Darlie, the toothpaste with the racist past
China has been selling a toothpaste for years with an offensive and dark-racist past. Between the 1920s and 1950s, Darlie toothpaste was called, “Darkie”. The latter, a racial slur used commonly used towards Africans and African-Americans.
And still in China, Darlie is referred to as, ‘the black man toothpaste’. With the symbol of a black man in top hat on its cover.
Now, I don’t pretend that suddenly the symbol or name of Darlie ought to be changed outright. That’s not possible, but in this article I intend to educate the public on the toothpaste’s dark-racist past.

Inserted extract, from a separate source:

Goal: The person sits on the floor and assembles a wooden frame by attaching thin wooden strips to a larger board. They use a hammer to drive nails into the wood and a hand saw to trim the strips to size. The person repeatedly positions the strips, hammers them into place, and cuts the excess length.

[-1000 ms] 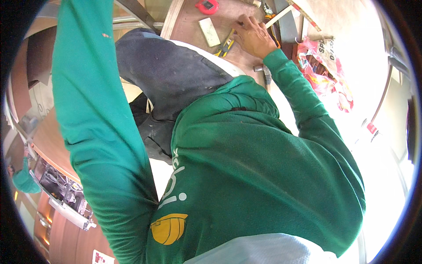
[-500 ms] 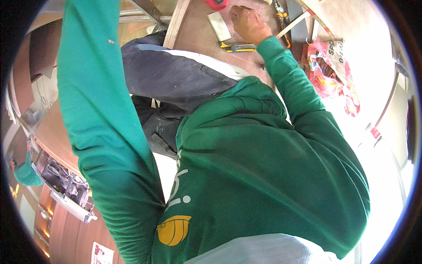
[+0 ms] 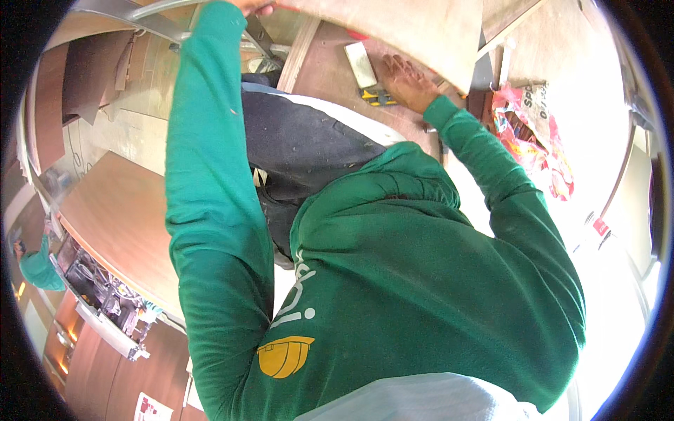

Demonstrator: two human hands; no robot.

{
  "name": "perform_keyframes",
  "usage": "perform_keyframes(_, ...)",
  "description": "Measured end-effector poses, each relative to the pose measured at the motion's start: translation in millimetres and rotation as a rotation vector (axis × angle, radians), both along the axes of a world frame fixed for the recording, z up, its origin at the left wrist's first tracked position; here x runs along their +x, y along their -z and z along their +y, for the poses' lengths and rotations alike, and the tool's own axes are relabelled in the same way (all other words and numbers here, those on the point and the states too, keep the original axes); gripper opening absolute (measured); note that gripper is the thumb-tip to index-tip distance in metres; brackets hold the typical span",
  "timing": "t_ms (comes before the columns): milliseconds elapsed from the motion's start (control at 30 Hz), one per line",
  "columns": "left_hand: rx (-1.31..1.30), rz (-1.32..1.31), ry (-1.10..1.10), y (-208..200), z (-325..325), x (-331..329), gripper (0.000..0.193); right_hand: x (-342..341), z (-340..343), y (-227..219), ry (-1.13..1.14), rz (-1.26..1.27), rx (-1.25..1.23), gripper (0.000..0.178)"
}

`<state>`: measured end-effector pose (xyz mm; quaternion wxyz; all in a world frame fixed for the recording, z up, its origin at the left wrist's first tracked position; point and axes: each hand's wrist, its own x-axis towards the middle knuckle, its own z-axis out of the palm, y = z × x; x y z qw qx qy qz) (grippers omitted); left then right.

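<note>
At the top edge, my left hand (image 3: 257, 6) is partly cut off by the picture; its fingers are curled at the left end of a pale wooden board (image 3: 428, 31). That board slants over the workbench (image 3: 324, 64) toward the right. My right hand (image 3: 409, 84) is just below the board's near edge, fingers spread and nothing seen in them. Beside it lies a yellow and black utility knife (image 3: 380, 97), partly covered by the hand. A whitish rectangular block (image 3: 360, 64) lies left of my fingers. Part of a red object (image 3: 357, 34) peeks out under the board.
A torn red and pink plastic bag (image 3: 531, 144) lies right of my right forearm. Metal tubing (image 3: 158, 10) is by my left wrist. A brown panel (image 3: 119, 224) stands to the left, near a case of tangled parts (image 3: 98, 302). Another person's green sleeve (image 3: 42, 270) shows far left.
The wooden board has come in over the bench, covering the pliers and other tools. My left hand has entered at the top edge. My right hand has lowered slightly, its fingers spreading.
</note>
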<state>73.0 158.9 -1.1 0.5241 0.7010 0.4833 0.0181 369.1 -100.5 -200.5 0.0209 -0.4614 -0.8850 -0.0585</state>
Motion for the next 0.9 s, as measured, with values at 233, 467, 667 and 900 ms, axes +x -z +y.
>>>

There was a time in the United States, especially the southern south had many offensive products in the market demeaning African-Americans. This was openly allowed because of the “Jim Crow Laws” which existed from the 1860s to the 1960s.
African-Americans were easily mocked about their appearance and skin color. Any form of protest in the south could get them killed by lynching them from trees. This was called in American history, the “African-American holocaust”. Nobody is really certain how many African-Americans died by lynch mobs across the southern states.

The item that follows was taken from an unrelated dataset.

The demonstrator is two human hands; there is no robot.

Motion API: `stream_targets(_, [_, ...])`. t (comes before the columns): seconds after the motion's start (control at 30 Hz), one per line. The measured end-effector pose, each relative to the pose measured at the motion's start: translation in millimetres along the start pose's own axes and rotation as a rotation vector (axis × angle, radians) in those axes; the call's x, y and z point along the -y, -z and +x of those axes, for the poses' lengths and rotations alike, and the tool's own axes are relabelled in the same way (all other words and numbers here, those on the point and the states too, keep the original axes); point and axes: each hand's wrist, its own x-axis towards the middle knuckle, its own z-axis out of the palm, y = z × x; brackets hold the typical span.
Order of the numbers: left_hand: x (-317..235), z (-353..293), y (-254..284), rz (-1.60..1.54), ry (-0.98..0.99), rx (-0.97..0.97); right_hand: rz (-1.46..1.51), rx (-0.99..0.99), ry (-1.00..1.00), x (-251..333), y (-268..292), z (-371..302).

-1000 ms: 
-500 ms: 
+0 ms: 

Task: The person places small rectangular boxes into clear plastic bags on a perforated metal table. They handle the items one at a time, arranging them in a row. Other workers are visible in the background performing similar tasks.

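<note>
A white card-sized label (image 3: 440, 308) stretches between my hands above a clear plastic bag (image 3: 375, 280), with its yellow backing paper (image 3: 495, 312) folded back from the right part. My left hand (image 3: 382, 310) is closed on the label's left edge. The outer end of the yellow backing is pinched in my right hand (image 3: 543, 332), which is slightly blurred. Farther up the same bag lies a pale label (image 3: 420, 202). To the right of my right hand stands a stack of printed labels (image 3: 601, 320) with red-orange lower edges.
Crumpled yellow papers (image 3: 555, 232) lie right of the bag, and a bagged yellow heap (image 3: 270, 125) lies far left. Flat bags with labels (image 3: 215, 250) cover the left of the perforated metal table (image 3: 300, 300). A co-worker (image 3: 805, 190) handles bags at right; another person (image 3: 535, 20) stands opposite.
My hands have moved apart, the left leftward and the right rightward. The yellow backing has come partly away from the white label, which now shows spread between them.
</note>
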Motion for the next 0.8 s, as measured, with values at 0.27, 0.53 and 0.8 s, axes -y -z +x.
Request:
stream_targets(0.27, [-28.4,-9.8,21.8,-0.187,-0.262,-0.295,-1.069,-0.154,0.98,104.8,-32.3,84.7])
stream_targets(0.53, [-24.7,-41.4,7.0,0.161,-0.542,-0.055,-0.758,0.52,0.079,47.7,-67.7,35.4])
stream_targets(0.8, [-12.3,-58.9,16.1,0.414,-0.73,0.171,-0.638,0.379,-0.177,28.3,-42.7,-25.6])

There were products, everything from “Sambo” motor oil, to infer that blacks ought to be treated like beast of burden or slaves.
The offensive naming of products didn’t end here, at the beginning of the 20th Century, the United States had products like “Nigg**hair” cigarettes.
It continued with this tradition till the 1950s, naming products with racial slurs and little by little it began to change thanks to people like Rosa Parks and Martin Luther King, Jr. With the Civil Rights movement conditions became somewhat better for African-Americans.
But offensive naming does continue in a country deeply racist towards people of African ancestry.
You can see in products like, “Uncle Ben’s” rice or “Aunt Jemima” maple syrup.
Americans like Chinese don’t really understand how deeply hurtful some commercials are towards Africans.
In a world which ought to be more broadminded and globalized; deep mistrust, prejudice and hate continue to intoxicate the air towards people of darker skin colors and tones.
If any Chinese, foreigner or American wants to understand further about this dark history. No problem, I can suggest the 2004 ‘mockumentary’ “C.S.A.”. This film in a fictional way tries to mock the southern states, the U.S.’s deep racial divide and it tries to say, “What if the southern states had won the Civil War?”
These are problems which continue to affect our nation. But the issue is deeper when these issues transfer all the way from the U.S. to China.
I’m not asking from people stop buying products with a dark-racist past. Not for me to judge or say. However, what I do want from people in China and the U.S. is to stop mocking Africans for their looks and skin tone. Further, to acknowledge there’s a problem and correct it!
Is this too much to ask? To treat others with more humanity and stop teaching racism to demean blacks.